Aaron,I wrote back:
In theory universities are supposed to be places of open debate and an interchange of ideas. When a faculty is all of one opinion, it is usually an indication that the place has become one of mutual reinforcement of the same ideas. This is not particularly unusual in universities where professors, being flawed human beings, have been known to prefer like-minded colleagues around them, which may make their professional experience much more self-satisfying but it does harm to the idea of the interchange of different ideas. It is probably not such a bad idea, in those cases where departments have become intellectually uniform, for a university administration to come along and stir the mix and it is most likely those with different ideas who will first notice the situation.
August 22, 2010
Thanks for your comments. There is much justification to what you write when observed through the eye of a monocle attempting to assess a particular occurrence within a limited range of view. The occurrence may or may not need adjustment, all according to the investigation. But when observing a much broader range of attacks on a wider spectrum of public life, it becomes clear that the motivation has moved over from the investigative to the political.

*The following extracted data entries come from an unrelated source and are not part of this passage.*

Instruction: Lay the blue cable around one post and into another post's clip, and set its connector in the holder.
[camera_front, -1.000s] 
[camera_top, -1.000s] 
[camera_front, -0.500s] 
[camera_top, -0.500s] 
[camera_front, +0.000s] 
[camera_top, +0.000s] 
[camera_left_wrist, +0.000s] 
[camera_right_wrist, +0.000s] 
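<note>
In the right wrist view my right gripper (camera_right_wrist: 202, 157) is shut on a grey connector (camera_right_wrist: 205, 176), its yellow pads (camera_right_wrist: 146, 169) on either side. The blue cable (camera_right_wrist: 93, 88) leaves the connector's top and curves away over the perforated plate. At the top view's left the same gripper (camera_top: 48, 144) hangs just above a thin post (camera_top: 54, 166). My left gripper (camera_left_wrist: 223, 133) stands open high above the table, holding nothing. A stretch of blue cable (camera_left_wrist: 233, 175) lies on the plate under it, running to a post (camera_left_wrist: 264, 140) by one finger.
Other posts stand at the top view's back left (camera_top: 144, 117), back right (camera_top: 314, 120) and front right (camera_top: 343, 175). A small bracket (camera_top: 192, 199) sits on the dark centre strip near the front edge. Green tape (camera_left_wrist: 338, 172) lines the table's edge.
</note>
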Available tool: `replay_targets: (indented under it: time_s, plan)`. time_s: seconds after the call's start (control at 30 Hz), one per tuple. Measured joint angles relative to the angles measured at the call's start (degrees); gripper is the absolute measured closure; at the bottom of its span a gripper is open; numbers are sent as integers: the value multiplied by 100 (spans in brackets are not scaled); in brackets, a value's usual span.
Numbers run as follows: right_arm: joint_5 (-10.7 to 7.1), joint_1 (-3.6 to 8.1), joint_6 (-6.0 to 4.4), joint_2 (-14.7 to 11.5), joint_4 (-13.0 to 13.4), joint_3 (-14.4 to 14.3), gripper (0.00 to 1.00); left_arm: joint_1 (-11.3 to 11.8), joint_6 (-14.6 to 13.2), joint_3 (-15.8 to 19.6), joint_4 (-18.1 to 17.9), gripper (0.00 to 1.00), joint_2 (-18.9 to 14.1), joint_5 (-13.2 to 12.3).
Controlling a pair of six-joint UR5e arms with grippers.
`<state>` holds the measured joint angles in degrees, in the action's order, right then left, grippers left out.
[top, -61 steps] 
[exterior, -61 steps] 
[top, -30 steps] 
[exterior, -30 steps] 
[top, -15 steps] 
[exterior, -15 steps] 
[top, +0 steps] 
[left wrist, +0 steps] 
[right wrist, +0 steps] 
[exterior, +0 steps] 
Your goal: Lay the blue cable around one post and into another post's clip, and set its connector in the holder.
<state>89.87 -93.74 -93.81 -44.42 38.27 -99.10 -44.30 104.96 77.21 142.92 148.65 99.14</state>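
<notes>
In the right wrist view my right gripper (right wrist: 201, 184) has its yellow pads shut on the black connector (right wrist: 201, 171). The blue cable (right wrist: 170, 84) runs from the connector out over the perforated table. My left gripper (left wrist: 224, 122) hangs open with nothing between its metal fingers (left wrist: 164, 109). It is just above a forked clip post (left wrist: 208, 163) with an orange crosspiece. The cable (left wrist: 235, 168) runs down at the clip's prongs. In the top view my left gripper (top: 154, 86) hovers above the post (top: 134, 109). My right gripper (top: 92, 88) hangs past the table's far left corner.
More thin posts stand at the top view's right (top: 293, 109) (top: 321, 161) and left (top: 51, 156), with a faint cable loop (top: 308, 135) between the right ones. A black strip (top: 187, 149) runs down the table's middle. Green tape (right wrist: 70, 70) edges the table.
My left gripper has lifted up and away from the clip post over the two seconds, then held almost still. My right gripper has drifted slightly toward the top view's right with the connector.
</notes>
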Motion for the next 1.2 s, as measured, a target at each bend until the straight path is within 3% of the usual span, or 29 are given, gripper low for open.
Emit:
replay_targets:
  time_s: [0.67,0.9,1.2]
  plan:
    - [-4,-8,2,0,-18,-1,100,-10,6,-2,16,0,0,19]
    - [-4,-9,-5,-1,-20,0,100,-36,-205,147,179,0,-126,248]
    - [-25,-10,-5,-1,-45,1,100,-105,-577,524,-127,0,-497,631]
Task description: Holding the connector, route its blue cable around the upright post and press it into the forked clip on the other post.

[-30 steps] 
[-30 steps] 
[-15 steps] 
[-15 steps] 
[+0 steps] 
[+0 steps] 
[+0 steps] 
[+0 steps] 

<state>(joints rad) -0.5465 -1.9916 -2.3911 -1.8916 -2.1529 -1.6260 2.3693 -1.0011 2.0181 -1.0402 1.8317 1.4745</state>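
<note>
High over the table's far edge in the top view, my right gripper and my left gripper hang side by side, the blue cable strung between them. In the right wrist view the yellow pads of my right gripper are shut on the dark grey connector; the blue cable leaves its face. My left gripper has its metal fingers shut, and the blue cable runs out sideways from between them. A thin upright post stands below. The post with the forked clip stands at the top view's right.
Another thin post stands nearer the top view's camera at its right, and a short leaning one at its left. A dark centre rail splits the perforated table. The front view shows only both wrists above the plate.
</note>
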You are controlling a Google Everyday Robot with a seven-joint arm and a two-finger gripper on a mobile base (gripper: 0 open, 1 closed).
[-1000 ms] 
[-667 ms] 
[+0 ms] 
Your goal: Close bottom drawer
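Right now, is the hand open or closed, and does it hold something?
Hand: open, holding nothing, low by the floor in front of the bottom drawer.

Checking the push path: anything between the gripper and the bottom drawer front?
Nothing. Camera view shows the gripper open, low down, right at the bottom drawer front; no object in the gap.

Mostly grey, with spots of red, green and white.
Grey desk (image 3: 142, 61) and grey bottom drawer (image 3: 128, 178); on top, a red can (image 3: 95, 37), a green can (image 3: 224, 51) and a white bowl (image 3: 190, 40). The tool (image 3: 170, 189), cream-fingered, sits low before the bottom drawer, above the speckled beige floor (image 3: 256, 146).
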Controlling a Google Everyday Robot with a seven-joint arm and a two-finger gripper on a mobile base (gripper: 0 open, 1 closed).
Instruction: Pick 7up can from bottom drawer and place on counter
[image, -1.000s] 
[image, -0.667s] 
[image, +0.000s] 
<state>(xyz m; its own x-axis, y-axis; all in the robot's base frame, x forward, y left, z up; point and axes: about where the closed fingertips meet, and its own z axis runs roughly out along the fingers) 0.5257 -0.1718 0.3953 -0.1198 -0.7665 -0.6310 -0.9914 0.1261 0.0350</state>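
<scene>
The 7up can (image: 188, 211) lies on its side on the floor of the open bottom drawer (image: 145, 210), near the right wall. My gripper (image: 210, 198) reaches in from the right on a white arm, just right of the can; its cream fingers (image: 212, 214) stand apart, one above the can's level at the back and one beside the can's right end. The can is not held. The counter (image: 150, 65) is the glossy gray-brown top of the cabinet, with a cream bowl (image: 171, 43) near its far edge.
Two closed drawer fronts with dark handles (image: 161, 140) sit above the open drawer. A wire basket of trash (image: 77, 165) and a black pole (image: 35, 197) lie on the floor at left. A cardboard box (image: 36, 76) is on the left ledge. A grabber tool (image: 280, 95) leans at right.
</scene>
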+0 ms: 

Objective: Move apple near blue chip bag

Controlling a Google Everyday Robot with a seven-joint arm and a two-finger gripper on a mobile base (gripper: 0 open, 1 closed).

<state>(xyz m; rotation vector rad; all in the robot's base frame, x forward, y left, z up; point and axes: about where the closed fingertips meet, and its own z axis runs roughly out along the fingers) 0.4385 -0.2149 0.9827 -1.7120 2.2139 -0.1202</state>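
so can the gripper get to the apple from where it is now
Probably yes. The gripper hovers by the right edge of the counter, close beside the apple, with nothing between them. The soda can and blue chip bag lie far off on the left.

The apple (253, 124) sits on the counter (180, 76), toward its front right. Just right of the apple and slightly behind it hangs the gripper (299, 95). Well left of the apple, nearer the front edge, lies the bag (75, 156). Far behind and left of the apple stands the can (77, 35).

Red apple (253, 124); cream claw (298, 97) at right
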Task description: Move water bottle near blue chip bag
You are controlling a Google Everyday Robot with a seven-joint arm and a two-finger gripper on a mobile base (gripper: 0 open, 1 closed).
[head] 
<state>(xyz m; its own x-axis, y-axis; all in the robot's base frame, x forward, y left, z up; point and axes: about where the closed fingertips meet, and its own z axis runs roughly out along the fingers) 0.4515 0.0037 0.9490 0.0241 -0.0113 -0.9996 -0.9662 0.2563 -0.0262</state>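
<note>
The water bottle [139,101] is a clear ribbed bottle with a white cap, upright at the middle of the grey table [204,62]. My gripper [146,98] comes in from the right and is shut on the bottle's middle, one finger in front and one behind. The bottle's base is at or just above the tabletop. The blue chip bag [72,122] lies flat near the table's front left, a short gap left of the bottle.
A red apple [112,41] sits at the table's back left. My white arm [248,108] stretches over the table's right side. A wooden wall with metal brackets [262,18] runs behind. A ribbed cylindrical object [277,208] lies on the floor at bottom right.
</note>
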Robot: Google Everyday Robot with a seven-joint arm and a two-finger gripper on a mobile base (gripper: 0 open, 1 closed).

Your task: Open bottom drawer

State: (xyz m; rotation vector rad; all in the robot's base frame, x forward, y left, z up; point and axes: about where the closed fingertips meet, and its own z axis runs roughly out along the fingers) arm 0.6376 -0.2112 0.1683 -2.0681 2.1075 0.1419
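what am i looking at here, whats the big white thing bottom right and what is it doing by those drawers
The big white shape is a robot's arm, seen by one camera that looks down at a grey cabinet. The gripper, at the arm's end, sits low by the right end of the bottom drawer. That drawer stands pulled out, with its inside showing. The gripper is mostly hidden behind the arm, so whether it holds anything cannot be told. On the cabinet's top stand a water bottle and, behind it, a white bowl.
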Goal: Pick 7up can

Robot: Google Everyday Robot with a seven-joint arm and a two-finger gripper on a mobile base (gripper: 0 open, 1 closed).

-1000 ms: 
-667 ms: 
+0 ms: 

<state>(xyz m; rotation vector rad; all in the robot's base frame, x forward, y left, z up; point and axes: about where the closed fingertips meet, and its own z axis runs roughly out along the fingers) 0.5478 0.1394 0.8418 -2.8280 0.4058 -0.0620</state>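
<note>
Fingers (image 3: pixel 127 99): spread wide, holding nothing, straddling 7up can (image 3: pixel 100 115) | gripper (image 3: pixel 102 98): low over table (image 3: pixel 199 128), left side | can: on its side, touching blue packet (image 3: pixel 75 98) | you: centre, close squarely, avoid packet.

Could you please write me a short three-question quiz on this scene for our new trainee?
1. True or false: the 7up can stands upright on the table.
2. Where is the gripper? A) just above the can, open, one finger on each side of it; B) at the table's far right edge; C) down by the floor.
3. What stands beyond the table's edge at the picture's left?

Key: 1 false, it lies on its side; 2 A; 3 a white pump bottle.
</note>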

Of course, there is nothing wrong with political motivation in and of itself. By the same token, my own political motivation is a clear abhorrence of a process that leads to a concerted attack on the openness of democratic principles and leads to a variety of legislative proposals that are meant to inhibit alternative political thought and action (in conjunction with legislative proposals of a prejudicial racial nature). This is a process that has increasingly exemplified our public and legislative life of this past year (with previous years being worthy preludes).